Print the listing below word for word, but drop any pictures it contains.

**Data block**
● ● ● ● ●

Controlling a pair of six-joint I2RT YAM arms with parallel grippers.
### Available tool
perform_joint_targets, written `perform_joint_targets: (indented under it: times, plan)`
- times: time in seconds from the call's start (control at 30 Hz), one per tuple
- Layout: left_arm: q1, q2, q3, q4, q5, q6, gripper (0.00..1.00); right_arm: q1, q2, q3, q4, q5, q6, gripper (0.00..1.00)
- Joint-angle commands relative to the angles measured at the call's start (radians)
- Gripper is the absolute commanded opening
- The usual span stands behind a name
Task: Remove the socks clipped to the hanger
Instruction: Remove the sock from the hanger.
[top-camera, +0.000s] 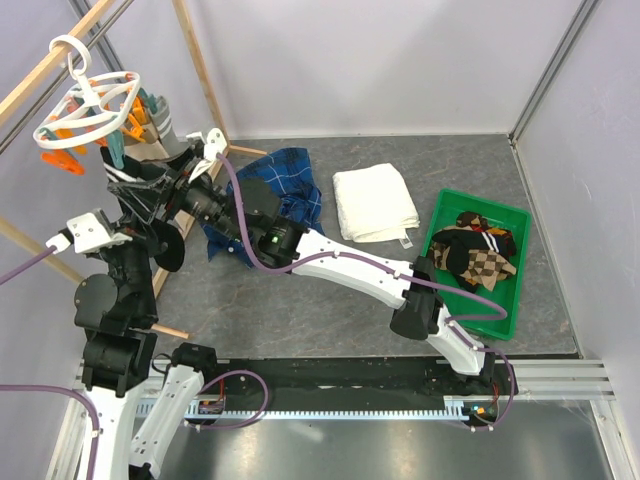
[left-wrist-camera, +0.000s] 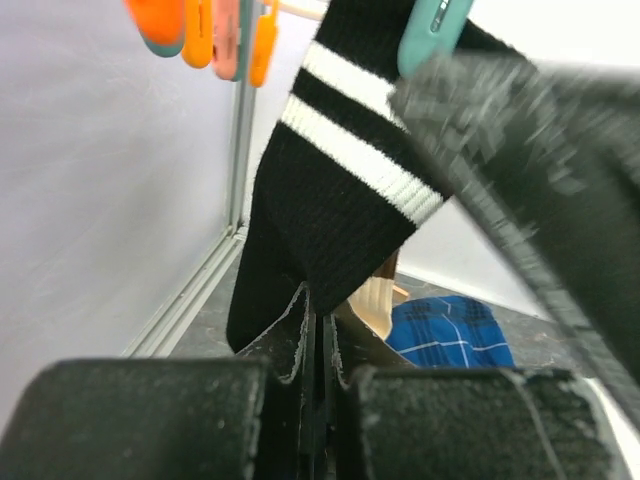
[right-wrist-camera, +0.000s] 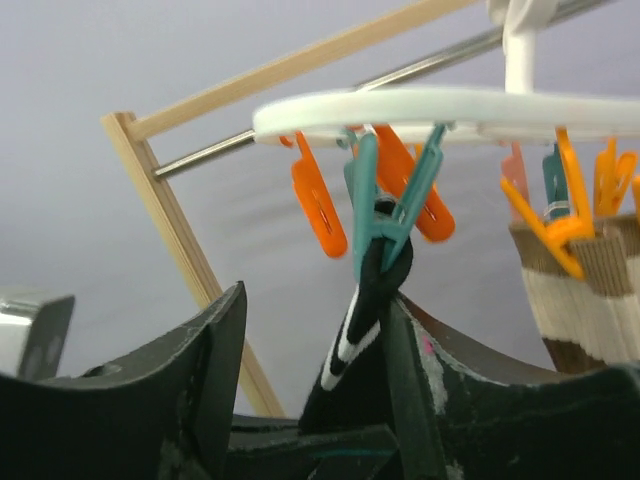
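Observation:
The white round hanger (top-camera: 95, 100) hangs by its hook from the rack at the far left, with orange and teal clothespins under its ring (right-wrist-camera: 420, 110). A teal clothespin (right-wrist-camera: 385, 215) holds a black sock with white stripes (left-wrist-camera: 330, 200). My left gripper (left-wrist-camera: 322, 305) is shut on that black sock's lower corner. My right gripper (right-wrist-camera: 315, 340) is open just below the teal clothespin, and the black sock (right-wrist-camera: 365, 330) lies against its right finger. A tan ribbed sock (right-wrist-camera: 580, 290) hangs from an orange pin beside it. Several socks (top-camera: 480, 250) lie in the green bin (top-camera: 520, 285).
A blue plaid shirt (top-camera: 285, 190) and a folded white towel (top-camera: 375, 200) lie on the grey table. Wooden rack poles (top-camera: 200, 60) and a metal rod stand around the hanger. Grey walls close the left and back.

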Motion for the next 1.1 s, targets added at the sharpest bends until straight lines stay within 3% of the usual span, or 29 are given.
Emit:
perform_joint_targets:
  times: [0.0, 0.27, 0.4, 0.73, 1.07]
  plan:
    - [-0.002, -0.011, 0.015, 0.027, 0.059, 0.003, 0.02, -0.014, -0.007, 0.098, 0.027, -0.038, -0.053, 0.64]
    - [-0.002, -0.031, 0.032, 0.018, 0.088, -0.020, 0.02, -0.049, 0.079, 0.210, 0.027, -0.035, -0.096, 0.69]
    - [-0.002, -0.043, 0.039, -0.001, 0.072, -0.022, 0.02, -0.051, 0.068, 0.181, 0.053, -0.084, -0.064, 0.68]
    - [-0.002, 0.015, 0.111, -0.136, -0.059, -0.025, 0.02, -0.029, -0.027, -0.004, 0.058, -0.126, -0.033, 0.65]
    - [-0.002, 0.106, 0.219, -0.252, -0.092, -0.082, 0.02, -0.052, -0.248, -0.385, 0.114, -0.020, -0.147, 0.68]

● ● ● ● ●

**Output of the task**
Controlling a pair of six-joint I2RT YAM arms with parallel grippers.
### Available tool
perform_joint_targets, written `perform_joint_targets: (indented under it: times, plan)`
- times: time in seconds from the call's start (control at 30 Hz), one per tuple
- Layout: left_arm: q1, q2, q3, q4, q5, q6, gripper (0.00..1.00); right_arm: q1, q2, q3, q4, q5, q6, gripper (0.00..1.00)
- Joint-angle commands relative to the angles measured at the call's start (radians)
- Gripper is the absolute commanded opening
- The usual span stands behind a name
Task: Remove the socks clipped to the hanger
Instruction: Remove the sock from the hanger.
[top-camera, +0.000s] 
[left-wrist-camera, +0.000s] 
[right-wrist-camera, +0.000s] 
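Observation:
The white round hanger (top-camera: 95, 100) hangs by its hook from the rack at the far left, with orange and teal clothespins under its ring (right-wrist-camera: 420, 110). A teal clothespin (right-wrist-camera: 385, 215) holds a black sock with white stripes (left-wrist-camera: 330, 200). My left gripper (left-wrist-camera: 322, 305) is shut on that black sock's lower corner. My right gripper (right-wrist-camera: 315, 340) is open just below the teal clothespin, and the black sock (right-wrist-camera: 365, 330) lies against its right finger. A tan ribbed sock (right-wrist-camera: 580, 290) hangs from an orange pin beside it. Several socks (top-camera: 480, 250) lie in the green bin (top-camera: 520, 285).
A blue plaid shirt (top-camera: 285, 190) and a folded white towel (top-camera: 375, 200) lie on the grey table. Wooden rack poles (top-camera: 200, 60) and a metal rod stand around the hanger. Grey walls close the left and back.
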
Motion for the next 1.1 s, targets added at the sharpest bends until straight lines stay within 3% of the usual span, or 29 are given.
Emit:
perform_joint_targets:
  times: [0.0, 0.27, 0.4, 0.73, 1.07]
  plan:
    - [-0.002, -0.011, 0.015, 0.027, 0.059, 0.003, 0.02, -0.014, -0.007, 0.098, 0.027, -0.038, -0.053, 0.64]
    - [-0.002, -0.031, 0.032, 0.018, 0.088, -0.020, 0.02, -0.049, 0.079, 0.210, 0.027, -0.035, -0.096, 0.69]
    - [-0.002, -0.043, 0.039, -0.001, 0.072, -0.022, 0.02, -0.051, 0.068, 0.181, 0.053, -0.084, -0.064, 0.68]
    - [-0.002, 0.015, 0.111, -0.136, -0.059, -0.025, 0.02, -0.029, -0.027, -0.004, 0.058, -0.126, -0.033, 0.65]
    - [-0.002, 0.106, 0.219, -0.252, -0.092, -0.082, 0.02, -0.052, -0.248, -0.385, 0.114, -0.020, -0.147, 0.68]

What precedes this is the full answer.